I got the privilege and honor to join a qiamullail organised by IKRAM Johor and Aqsa Syarif last week, featuring one of the young Imams from Gaza. And MashaAllah, I have no words to describe how extraordinary the experience was. The first time Imam Taha started reciting during solah, I was transported back to Makkah. I could feel being in front of Kaabah and praying. The feeling that seeped into me was the exact feeling I had during the days I prayed at Masjidil Haram. MashaAllah.

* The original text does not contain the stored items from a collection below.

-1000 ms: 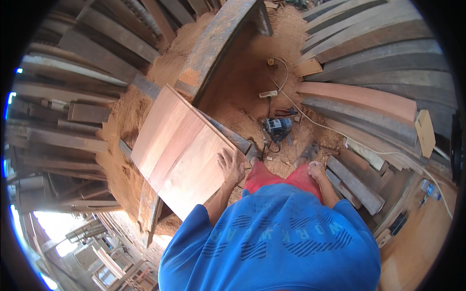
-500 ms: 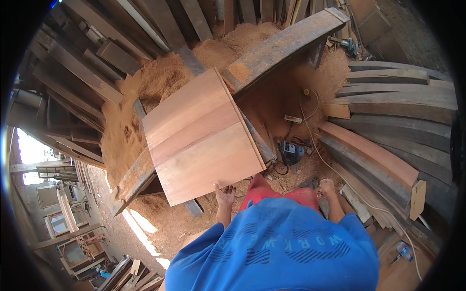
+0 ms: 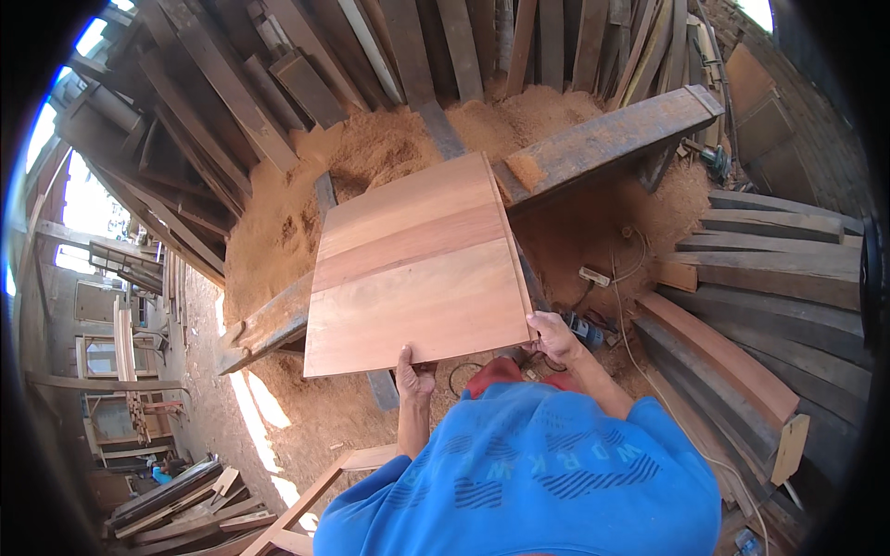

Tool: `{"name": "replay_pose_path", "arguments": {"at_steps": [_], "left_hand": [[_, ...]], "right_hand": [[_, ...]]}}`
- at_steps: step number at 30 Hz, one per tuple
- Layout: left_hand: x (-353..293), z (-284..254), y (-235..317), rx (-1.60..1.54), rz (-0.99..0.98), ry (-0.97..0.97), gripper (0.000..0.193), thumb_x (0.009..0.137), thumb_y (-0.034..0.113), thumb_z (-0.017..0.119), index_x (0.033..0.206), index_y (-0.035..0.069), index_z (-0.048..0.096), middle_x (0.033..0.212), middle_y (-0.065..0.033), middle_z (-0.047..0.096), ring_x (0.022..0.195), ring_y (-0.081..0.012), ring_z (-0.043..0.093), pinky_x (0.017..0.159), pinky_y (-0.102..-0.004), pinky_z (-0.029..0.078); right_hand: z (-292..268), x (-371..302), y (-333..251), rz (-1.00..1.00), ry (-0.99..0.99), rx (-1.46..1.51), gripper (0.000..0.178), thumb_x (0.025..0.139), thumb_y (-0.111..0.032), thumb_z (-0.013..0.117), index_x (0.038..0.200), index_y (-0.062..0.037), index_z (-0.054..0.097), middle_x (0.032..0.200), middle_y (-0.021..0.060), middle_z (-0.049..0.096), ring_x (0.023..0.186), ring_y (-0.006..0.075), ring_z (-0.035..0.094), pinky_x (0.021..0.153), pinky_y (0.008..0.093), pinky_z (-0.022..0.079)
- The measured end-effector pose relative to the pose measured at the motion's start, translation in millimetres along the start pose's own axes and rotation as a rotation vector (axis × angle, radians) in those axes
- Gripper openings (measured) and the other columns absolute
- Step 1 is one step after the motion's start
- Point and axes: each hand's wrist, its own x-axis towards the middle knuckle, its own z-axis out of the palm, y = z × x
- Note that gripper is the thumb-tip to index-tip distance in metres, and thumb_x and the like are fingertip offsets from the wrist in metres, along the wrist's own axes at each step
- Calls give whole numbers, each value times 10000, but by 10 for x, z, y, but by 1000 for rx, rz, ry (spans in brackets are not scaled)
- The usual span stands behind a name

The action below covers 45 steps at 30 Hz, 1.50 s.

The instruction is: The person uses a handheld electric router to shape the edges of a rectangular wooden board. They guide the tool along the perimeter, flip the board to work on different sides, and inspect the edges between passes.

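A broad reddish-brown wooden panel (image 3: 417, 250), made of joined boards, lies over the sawdust-covered beams in front of me. A second panel seems to lie under it, its edge showing along the right side. My left hand (image 3: 414, 375) grips the near edge, thumb on top and fingers underneath, out of sight. At the near right corner my right hand (image 3: 552, 335) is closed on the panel, its fingers partly hidden below.
A dusty heavy beam (image 3: 612, 139) runs to the back right. Sawdust (image 3: 371, 148) is heaped behind the panel. A power tool (image 3: 589, 331) and a pale cord (image 3: 640, 371) lie right of me. Curved timbers (image 3: 723, 357) are stacked at right; planks (image 3: 399, 46) stand behind.
My right hand has come up from beside my leg to the panel's near right corner. My left hand now grips the near edge. The view has turned, and the panel sits farther right in it.
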Motion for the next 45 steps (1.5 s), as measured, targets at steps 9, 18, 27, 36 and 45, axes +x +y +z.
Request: {"name": "replay_pose_path", "arguments": {"at_steps": [9,18,27,36,45], "left_hand": [[-390,1308,1129,107,385,-323,380,972,342,734,1191,58,608,952,-85,701,717,-220,687,769,-423,631],[75,1656,1585,117,468,-376,485,933,451,782,1162,55,621,854,-83,734,728,-234,725,868,-498,592],[163,1895,1720,73,474,-528,447,976,430,734,1151,34,625,883,-101,752,688,-218,718,723,-404,618],[9,2070,1681,9,498,-504,377,1024,408,670,1148,56,617,872,-75,724,663,-195,706,710,-395,637],[22,2148,1726,4,520,-553,406,1027,403,665,1191,36,602,933,-90,726,671,-193,699,701,-386,635]], "right_hand": [[839,-10,-1481,-116,-212,334,378,1050,-420,594,1149,-64,674,988,68,727,808,184,707,795,404,611],[1006,115,-1714,-257,-297,524,376,1092,-409,530,1190,-61,632,1016,91,739,830,188,715,796,392,613],[533,173,-1095,-194,39,269,323,1033,-301,585,1187,-21,641,994,87,726,766,130,681,697,309,576],[596,251,-1173,-321,187,53,363,1053,-312,571,1181,22,634,962,109,705,744,113,635,698,278,553],[522,386,-1115,-299,205,31,373,1048,-294,560,1186,42,646,980,141,716,753,135,651,685,270,547]]}}
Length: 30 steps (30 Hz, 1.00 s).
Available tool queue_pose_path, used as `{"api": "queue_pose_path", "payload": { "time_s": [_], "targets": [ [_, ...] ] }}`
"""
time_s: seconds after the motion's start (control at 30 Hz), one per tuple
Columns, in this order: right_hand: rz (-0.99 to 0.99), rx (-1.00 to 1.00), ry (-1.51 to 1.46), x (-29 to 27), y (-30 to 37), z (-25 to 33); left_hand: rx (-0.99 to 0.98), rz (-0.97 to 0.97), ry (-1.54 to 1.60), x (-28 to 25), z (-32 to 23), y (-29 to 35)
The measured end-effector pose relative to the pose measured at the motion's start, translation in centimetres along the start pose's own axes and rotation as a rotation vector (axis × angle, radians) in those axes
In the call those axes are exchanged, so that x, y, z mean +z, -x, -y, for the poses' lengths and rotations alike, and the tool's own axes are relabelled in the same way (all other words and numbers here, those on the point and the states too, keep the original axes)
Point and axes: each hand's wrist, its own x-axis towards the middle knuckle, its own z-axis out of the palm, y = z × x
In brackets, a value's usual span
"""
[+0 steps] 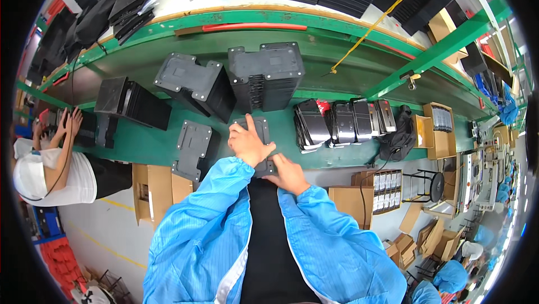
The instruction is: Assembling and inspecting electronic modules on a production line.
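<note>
A dark grey plastic panel (261, 128) with notched sides lies on the green bench straight in front of me. My left hand (250, 143) rests on top of it, fingers stretched and spread, thumb pointing right. At the panel's near right corner, my right hand (289, 174) has its thumb and fingers closed on the edge. The hands hide much of the panel. Just left of it lies a short stack of matching panels (195, 144). Behind stand two tall stacks, the left stack (190, 73) and the right stack (265, 63).
Bundles of black flat parts (312, 127) stand to the right, beside a black bag (397, 135) and a cardboard box (441, 130). More black parts (132, 101) stand left, near a co-worker (53, 169). A yellow cord (382, 17) hangs over the bench.
</note>
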Motion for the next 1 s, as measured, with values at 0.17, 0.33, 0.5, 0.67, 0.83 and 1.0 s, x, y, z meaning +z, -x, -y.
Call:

The first 2 rakaat, Imam Taha read surah Qaf. He read it so beautifully. When I closed my eyes, I imagined myself back in front of the Kaabah, feeling so close to Allah Taala. Oh how I miss that feeling. How Imam Taha read that surah with such feeling, made my heart skip a few beats. I found myself crying just like I cried when the Imams in Masjidil Haram made me cry. It was as if my heart knew the meanings of the ayahs being read, even though my ears didn't understand them. Oh how beautiful the workings of Allah.
After two rakaats, we were read back the meanings of the ayahs in Malay. And I finally understood why it made me cry. What a wonderful and moving surah. Such an eye opener.
For the last rakaat for the next solah, Imam Taha read doa qunut nazilah, and Subahanallah.. Even though the doa took 25 minutes, I cried to every bit of it. Alhamdulillah I know a little bit of Arabic, I understood the doa, and my God, how it went into my heart and stayed there. I haven't cried that much in ages. And Im so grateful to Allah for such an opportunity. Alhamdulillah, thank you Allah.
I miss feeling so close to Allah. Sometimes, there are days where I feel so far away and I know it's all my fault. It's Allah's love that never dies. He will always be there no matter how bad we feel, no matter how bad we have been. Allah will never abandon us. It is us that always forgets Him. Nauzubillahi min zalik.
Come on folks, there is still 10 days to go. Let's fight hard for Lailatul Qadr. We are the ones who will regret it if we don't try. So let us try. Allah will reward us for our efforts, insyaAllah.